Anyone have any decent explanation for why this is done?

by on (#51839)
Looks like "OAM cycling", it's a workaround for the 8 sprites per scanline limit. The NES will only display the first 8 sprites found on a scanline. If you've got 12 sprites on a single scanline you move objects around in sprite ram so that they will take turns being among the 8 first sprites.

If letters represent sprites on a single scanline:

; sprites A - H will be visible
A B C D E F G H I J K L M N O

; sprites E - L will be visible
E F G H I J K L M N O A B C D

This of course causes flickering if a scanline has more than 8 objects.

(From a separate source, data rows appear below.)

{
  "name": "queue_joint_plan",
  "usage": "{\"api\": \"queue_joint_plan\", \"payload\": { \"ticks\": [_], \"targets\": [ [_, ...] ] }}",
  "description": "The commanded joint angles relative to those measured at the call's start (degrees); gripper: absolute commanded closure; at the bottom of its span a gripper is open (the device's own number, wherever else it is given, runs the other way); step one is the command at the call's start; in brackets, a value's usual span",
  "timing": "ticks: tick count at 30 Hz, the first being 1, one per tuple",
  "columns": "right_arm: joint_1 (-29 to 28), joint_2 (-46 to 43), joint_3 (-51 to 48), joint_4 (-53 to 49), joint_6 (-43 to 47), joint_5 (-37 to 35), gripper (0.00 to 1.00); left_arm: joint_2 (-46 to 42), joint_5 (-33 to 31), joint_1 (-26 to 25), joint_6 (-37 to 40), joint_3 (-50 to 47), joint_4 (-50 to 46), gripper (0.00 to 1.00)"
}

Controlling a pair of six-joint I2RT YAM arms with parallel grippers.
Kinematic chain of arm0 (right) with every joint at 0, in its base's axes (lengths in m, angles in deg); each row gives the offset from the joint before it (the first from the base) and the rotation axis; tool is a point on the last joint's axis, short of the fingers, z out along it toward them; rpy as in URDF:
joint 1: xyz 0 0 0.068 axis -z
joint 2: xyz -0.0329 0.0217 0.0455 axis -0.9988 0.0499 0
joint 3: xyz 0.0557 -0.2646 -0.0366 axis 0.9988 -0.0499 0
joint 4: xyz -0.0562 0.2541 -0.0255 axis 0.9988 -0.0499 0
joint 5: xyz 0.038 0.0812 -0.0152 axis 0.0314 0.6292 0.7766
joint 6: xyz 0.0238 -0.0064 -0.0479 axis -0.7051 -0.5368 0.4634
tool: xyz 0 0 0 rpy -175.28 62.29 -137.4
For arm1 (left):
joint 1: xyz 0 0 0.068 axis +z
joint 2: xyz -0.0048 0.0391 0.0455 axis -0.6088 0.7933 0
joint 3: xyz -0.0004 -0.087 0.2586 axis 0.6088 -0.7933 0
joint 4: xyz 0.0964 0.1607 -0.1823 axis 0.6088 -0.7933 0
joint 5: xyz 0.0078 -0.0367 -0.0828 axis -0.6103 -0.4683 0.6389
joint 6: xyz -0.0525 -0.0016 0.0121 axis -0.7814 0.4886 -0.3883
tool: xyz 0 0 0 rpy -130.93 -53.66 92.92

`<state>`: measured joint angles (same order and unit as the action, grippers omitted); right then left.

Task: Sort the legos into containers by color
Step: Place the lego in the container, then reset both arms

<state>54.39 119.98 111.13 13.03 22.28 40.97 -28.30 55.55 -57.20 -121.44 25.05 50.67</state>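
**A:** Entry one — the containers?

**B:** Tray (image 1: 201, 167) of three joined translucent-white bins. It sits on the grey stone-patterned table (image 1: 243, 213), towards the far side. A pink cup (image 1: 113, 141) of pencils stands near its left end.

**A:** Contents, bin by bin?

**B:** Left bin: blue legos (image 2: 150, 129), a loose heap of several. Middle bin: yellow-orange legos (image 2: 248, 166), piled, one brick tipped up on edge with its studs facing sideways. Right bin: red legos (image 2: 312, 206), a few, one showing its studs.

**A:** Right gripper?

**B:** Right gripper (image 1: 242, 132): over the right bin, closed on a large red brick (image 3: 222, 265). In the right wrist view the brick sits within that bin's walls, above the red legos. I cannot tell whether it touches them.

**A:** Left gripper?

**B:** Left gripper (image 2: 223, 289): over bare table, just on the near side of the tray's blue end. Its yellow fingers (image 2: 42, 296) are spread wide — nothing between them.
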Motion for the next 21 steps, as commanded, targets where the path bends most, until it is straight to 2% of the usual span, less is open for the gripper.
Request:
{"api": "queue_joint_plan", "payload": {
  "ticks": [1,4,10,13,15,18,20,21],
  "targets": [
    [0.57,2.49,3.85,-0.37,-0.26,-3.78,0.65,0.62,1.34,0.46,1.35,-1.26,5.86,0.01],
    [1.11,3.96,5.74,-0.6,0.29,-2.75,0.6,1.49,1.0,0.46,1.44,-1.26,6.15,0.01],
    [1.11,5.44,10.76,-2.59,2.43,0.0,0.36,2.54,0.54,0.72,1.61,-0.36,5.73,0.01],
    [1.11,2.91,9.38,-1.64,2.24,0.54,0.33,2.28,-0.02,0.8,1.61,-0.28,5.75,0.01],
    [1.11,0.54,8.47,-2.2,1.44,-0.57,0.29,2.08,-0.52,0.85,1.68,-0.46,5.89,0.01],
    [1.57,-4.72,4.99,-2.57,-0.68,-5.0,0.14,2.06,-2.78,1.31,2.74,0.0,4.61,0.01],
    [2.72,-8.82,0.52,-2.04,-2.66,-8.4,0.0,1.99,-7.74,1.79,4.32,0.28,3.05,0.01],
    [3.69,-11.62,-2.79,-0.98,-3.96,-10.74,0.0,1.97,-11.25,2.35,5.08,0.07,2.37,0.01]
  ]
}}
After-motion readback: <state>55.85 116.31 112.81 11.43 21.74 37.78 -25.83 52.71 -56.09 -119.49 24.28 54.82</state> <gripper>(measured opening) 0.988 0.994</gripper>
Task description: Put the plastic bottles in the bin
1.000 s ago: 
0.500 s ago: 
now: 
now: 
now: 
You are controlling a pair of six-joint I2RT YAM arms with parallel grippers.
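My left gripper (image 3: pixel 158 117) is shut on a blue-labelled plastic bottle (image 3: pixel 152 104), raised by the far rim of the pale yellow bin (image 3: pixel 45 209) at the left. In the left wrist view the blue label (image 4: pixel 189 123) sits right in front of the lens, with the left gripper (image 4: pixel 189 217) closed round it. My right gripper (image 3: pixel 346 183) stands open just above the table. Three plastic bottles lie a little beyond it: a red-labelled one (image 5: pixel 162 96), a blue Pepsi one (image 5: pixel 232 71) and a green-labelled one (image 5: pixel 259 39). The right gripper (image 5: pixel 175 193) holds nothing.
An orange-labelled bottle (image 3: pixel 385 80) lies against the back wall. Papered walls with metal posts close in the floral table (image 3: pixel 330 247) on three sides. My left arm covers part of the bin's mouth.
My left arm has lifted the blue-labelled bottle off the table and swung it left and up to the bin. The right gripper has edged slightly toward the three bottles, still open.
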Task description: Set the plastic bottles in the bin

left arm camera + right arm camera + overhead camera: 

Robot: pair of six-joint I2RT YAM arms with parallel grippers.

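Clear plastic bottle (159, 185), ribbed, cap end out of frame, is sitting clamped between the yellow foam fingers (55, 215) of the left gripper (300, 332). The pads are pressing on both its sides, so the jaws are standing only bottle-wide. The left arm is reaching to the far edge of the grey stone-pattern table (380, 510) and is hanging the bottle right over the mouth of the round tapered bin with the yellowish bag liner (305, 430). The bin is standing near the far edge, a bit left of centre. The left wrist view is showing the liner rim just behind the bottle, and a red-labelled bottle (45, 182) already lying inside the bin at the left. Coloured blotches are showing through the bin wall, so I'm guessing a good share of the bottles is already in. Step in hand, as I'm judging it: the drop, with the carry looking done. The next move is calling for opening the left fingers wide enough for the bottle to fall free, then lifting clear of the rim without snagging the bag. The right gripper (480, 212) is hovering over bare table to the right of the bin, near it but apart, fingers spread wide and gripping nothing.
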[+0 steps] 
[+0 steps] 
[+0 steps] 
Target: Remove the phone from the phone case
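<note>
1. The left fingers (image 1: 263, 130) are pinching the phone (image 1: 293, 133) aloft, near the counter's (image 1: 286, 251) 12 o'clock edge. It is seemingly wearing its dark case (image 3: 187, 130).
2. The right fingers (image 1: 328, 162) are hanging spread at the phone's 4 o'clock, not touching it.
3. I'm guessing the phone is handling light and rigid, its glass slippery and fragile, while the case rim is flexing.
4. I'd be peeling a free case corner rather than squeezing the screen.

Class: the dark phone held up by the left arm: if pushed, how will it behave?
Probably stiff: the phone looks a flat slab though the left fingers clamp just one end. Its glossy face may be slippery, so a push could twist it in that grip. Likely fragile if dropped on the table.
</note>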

That's why some emulators have the "no sprite limit" option - this option will also draw the remaining sprites that would have been invisible on a real NES and reduce flicker.

Of course, that first part of SMB does not have 8 sprites on a single line, but think of when you've got a bunch of goombas in front of you and shoot a fireball - the goombas will start flickering until one of them dies and jumps off the screen. Without OAM cycling, one of the goombas (or the fireball) wouldn't have been visible at all.
Re: Sprite Viewer and questions
by on (#51842)
NESICIDE wrote:
Anyone have any decent explanation for why this is done?

Contrary to what programming guides for newbies might have people believe, games don't usually hardcode game objects to OAM positions. This is because different objects of different sizes can be active at any given time, and because some randomness is desirable for sprite cycling.